§ **Instructions for the task**
Each line below must be printed exactly as it stands.

§ **Data excerpt**
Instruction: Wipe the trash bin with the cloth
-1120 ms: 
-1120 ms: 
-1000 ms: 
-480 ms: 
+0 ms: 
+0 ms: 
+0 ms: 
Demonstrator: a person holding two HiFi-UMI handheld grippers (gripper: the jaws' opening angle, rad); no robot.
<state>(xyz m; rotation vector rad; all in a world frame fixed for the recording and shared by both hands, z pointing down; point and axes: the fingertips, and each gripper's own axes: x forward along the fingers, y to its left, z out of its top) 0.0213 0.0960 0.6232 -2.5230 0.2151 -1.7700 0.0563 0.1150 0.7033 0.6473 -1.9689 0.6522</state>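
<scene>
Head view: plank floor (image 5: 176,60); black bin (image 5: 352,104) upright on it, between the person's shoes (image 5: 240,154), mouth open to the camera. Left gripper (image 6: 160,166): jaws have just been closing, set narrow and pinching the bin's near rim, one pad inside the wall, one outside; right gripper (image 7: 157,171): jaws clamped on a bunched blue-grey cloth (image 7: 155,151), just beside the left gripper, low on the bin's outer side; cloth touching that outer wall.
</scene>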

§ **Output of the task**
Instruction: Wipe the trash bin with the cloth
-1120 ms: 
-1120 ms: 
-1000 ms: 
-480 ms: 
+0 ms: 
+0 ms: 
+0 ms: 
Demonstrator: a person holding two HiFi-UMI handheld grippers (gripper: the jaws' opening angle, rad); no robot.
<state>(xyz m; rotation vector rad; all in a world frame fixed for the recording and shared by both hands, z pointing down; point and axes: the fingertips, and each gripper's own axes: x forward along the fingers, y to its left, z out of its top) 0.0213 0.0960 0.6232 -2.5230 0.2151 -1.7700 0.0563 0.1150 0.7033 0.6473 -1.9689 0.6522</state>
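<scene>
Head view: plank floor (image 5: 176,60); black bin (image 5: 352,104) upright on it, between the person's shoes (image 5: 240,154), mouth open to the camera. Left gripper (image 6: 160,166): jaws have just been closing, set narrow and pinching the bin's near rim, one pad inside the wall, one outside; right gripper (image 7: 157,171): jaws clamped on a bunched blue-grey cloth (image 7: 155,151), just beside the left gripper, low on the bin's outer side; cloth touching that outer wall.
</scene>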

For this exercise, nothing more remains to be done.